The following code removes **"utils.py"** if it already exists.


In [ ]:
import os

if os.path.exists("utils.py"):
    os.remove("utils.py")
    print("utils.py deleted.")
else:
    print("utils.py not found.")


This script defines a **utility function**, **"find_similar_words"**, to identify words most similar to a given target word using word embeddings. It computes cosine similarity between word vectors to find the closest matches.
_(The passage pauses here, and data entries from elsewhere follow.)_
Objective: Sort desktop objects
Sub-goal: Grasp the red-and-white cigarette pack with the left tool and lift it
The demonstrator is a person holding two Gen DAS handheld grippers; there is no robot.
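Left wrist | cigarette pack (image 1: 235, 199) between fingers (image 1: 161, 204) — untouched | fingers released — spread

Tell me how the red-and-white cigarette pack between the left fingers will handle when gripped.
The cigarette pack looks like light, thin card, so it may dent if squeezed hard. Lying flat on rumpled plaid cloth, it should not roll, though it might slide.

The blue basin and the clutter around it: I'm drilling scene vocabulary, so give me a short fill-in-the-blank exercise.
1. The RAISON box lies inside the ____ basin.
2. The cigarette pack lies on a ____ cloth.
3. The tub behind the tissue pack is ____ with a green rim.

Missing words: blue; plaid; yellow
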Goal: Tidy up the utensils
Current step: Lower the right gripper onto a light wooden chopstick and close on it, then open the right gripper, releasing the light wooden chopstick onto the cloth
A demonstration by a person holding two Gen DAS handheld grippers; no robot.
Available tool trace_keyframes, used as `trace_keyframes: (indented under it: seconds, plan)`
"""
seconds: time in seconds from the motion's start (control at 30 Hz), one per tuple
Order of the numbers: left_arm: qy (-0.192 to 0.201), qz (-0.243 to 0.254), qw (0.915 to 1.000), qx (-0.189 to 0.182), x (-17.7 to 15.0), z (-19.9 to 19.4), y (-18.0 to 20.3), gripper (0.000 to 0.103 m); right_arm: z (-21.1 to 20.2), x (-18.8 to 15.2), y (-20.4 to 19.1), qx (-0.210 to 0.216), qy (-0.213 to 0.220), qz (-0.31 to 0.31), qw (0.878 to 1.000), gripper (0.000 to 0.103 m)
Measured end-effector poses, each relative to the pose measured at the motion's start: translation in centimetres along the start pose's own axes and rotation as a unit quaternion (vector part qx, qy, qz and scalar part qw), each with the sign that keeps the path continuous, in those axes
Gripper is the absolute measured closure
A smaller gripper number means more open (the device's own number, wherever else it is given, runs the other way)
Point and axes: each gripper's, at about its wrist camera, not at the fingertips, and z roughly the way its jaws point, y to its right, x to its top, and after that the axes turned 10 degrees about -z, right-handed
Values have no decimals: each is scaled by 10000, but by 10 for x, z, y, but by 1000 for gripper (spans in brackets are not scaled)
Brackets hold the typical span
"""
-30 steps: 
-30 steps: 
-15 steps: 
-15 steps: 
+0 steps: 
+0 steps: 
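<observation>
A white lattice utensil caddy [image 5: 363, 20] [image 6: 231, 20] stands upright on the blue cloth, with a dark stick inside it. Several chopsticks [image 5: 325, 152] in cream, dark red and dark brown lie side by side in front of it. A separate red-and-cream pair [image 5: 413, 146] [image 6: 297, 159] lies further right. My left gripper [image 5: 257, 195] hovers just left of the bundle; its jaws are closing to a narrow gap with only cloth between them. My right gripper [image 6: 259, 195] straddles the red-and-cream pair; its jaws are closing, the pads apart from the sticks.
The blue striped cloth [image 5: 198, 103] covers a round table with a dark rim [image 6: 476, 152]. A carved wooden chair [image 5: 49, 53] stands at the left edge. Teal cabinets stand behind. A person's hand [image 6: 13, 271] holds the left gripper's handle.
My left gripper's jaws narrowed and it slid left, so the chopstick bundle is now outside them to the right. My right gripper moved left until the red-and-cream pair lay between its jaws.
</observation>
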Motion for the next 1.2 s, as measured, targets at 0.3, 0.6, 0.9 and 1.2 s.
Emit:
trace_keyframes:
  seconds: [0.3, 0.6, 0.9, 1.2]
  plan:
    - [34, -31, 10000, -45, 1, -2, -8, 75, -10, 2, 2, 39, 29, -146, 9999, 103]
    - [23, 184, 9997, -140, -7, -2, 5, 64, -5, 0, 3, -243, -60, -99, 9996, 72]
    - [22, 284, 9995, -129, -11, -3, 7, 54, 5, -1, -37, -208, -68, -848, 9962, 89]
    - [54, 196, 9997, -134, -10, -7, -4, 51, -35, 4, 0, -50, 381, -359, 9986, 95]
This helps in NLP tasks like synonym discovery, word clustering, and semantic analysis.


In [ ]:
%%writefile utils.py

import numpy as np

def find_similar_words(target_word, embedding_dict, top_k=2):
    if target_word not in embedding_dict:
        return f"Word '{target_word}' not found in embeddings."
    
    target_vector = embedding_dict[target_word]
    similarities = {}

    for word, vector in embedding_dict.items():
        if word == target_word:
            continue
        similarity = np.dot(target_vector, vector) / (np.linalg.norm(target_vector) * np.linalg.norm(vector))
        similarities[word] = similarity

    sorted_words = sorted(similarities.items(), key=lambda x: x[1], reverse=True)
    return [word for word, _ in sorted_words[:top_k]]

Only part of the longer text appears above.